Fox News host Tucker Carlson used an inaccurate graph Thursday night to falsely argue that more US women are in work that men.

During a segment in which he attacked the labor policies of President Joe Biden, Carlson claimed that unemployment benefits and COVID-19 stimulus measures had driven people to quit their jobs.

"Our labor markets have been getting sicker for generations," Carlson said.

The host then showed two graphs, one showing that male participation in the workforce had dropped since the 1950s to around 65%, which is accurate.

His second graph showed that 80% of women were currently in work, which is untrue.

US Bureau of Labor Statistics data from November shows that 67.8% of men are in work, compared to 56.2% of women.

The segment starts at the 9:37 mark.

The lines on both graphs used by Carlson were accurate, showing a direction of change in the US workforce which is true.

But the values for the female labor force graph were wrong.

The y-axis showing women's participation in the workforce should have started at 30% and ended at 65%, because women's workforce participation bottomed out at 30% in the 1950s and has not gone above 61% since.

Instead it used the same scale as the male participation graph, making the data wildly incorrect. The error was first reported by The Daily Beast.

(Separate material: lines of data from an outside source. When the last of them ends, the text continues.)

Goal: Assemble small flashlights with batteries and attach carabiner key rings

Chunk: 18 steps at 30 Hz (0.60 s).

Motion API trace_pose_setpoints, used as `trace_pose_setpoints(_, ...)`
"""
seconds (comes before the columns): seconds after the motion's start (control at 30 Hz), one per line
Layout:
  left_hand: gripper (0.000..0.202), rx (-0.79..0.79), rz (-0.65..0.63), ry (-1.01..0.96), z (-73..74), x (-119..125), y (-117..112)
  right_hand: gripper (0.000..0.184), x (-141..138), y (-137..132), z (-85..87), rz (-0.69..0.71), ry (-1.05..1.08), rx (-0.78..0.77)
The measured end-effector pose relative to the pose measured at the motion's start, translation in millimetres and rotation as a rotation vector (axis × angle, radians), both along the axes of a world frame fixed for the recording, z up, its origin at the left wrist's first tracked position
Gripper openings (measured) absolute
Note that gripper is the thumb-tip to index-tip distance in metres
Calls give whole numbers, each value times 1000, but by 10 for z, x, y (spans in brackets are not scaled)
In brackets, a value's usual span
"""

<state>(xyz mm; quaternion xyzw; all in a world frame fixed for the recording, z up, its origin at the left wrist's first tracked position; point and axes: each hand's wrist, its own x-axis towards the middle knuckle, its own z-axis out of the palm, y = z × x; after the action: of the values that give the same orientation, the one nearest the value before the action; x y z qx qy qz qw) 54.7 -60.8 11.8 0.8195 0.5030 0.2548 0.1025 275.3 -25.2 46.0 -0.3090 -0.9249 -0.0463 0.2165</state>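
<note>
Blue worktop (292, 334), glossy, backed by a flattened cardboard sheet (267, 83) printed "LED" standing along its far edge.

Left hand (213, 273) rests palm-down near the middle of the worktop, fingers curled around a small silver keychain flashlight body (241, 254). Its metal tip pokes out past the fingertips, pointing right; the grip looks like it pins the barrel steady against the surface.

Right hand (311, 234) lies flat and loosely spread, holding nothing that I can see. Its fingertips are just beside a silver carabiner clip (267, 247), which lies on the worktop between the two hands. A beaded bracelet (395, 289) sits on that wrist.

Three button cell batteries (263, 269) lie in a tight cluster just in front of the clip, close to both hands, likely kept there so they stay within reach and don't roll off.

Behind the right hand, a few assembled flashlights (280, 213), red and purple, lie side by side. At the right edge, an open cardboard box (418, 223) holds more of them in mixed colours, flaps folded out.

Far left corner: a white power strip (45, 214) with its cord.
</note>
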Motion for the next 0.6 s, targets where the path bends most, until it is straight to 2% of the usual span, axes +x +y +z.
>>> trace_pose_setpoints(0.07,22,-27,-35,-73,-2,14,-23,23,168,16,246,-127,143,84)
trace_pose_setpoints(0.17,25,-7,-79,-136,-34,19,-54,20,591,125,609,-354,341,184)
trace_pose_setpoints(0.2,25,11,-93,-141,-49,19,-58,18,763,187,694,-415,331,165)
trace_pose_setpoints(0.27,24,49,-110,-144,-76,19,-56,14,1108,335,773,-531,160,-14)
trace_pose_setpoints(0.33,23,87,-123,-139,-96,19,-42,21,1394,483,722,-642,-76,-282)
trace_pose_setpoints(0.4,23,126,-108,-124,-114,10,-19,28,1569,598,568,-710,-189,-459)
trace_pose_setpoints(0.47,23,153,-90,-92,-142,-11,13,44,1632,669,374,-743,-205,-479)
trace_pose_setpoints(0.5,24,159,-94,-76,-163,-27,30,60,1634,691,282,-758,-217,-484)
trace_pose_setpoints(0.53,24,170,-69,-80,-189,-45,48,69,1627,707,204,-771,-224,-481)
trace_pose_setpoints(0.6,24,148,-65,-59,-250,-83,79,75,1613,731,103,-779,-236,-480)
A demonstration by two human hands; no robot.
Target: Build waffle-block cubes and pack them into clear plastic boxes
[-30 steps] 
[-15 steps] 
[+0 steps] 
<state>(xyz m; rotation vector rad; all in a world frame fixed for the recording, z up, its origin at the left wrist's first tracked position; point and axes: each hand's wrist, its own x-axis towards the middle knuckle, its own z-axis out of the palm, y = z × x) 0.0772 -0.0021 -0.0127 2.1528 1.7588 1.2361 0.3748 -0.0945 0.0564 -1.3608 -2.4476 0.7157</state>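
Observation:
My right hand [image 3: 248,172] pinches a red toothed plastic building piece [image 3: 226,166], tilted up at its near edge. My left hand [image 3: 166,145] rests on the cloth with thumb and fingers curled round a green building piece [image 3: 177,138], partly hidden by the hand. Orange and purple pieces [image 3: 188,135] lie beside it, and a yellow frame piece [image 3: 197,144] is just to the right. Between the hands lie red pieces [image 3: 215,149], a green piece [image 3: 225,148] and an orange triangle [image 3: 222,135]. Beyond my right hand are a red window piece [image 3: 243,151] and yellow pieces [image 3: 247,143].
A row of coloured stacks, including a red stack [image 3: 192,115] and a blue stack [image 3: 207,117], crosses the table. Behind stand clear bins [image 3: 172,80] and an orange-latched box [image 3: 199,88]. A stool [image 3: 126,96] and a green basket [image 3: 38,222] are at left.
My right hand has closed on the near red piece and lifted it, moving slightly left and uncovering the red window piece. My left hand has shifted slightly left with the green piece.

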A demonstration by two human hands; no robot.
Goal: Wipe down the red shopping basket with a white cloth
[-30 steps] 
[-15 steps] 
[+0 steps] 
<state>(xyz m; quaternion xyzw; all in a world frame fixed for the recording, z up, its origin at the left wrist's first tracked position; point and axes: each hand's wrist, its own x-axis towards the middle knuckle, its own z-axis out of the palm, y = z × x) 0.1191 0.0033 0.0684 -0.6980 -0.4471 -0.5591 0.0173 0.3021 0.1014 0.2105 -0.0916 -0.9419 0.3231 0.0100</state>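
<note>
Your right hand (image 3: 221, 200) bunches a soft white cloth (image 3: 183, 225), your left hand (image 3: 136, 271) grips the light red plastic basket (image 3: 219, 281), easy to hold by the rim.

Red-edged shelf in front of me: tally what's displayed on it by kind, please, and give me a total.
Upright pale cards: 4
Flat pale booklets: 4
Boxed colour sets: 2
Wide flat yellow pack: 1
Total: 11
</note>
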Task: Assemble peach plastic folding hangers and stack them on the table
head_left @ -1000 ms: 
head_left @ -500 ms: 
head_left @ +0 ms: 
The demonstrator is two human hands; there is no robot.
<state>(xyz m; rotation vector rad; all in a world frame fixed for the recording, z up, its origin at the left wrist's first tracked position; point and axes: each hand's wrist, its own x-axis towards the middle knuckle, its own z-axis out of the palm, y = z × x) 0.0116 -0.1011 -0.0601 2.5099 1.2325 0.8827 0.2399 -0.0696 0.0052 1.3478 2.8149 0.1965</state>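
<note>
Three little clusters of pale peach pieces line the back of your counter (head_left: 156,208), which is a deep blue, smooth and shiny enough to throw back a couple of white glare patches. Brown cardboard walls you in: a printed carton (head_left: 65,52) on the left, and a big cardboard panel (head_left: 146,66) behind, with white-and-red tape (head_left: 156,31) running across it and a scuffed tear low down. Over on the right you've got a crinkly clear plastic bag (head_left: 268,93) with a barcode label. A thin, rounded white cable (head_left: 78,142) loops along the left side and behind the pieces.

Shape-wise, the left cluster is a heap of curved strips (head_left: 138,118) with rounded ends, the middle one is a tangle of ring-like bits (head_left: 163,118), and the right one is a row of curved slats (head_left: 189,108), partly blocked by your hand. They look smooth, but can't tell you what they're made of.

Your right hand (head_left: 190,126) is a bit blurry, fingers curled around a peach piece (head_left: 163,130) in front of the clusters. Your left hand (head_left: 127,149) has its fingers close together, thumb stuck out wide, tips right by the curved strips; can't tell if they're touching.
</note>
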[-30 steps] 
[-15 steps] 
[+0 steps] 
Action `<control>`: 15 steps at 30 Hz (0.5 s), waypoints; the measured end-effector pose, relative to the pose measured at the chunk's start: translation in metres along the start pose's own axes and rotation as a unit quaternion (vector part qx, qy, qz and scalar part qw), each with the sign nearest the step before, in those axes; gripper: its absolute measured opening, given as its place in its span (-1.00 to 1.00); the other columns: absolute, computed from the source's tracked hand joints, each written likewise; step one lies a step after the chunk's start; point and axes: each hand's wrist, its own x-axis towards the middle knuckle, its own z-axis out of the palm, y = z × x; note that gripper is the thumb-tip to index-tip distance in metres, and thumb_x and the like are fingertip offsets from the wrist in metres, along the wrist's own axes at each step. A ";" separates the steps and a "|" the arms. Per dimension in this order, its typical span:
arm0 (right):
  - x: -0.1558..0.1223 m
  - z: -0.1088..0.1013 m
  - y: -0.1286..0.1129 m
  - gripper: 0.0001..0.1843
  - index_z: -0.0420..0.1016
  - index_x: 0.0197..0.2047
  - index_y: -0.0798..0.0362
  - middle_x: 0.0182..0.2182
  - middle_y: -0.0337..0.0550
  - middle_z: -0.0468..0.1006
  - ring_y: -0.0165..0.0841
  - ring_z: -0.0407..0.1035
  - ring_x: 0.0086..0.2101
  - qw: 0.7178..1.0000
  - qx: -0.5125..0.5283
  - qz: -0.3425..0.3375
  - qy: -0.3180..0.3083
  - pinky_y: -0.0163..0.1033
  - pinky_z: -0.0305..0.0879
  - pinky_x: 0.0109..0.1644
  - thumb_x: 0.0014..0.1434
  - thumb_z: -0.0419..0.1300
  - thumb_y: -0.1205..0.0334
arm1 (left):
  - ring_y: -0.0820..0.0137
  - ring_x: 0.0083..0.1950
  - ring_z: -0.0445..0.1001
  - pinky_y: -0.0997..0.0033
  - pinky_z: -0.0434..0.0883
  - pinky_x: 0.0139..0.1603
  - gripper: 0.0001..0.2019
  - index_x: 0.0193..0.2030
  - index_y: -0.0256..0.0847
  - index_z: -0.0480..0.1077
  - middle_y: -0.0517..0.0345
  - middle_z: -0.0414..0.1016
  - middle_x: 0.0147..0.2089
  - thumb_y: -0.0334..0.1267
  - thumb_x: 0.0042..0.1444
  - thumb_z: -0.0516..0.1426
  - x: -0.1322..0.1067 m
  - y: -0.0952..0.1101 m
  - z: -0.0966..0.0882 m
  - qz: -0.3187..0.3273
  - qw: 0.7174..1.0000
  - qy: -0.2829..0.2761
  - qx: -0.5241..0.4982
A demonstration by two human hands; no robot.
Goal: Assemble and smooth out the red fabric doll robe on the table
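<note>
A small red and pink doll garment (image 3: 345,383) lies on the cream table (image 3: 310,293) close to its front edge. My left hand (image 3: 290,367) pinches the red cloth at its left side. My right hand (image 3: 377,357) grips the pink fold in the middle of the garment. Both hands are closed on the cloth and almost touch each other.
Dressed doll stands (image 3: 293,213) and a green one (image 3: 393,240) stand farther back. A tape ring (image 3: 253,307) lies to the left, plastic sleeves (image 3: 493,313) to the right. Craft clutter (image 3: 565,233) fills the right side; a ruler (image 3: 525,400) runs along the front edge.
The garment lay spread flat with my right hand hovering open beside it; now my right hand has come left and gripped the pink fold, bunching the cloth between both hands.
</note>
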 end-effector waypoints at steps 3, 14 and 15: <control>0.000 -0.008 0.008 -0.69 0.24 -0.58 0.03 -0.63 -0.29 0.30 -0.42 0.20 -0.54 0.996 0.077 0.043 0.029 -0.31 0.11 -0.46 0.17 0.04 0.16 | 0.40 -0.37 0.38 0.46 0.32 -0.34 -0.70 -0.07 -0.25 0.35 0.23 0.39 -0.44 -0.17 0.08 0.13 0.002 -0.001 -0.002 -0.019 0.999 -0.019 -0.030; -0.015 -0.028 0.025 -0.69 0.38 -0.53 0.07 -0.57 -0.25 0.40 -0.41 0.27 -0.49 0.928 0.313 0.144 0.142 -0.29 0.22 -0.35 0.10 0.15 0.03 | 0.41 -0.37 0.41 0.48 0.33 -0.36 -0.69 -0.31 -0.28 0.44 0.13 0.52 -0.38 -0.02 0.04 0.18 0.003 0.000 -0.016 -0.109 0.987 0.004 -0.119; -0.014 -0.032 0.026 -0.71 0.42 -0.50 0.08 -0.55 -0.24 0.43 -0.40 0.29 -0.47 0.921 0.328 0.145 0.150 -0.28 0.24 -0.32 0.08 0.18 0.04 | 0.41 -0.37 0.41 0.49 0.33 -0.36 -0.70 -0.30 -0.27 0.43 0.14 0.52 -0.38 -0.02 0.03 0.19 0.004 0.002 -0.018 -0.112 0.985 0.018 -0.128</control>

Fox News did not immediately respond to a request for comment.

"As you can tell, for 70 years we've been losing men in the workforce," Carlson said, who said that work was crucial for men to stay happy.

"It's a problem, the average man defines himself by his job ... They need to work, they tend to fall apart when they don't work," he said.

"Many call this progress on the assumption that anything bad and degrading for men must be good for America, but it is not progress," Carlson said.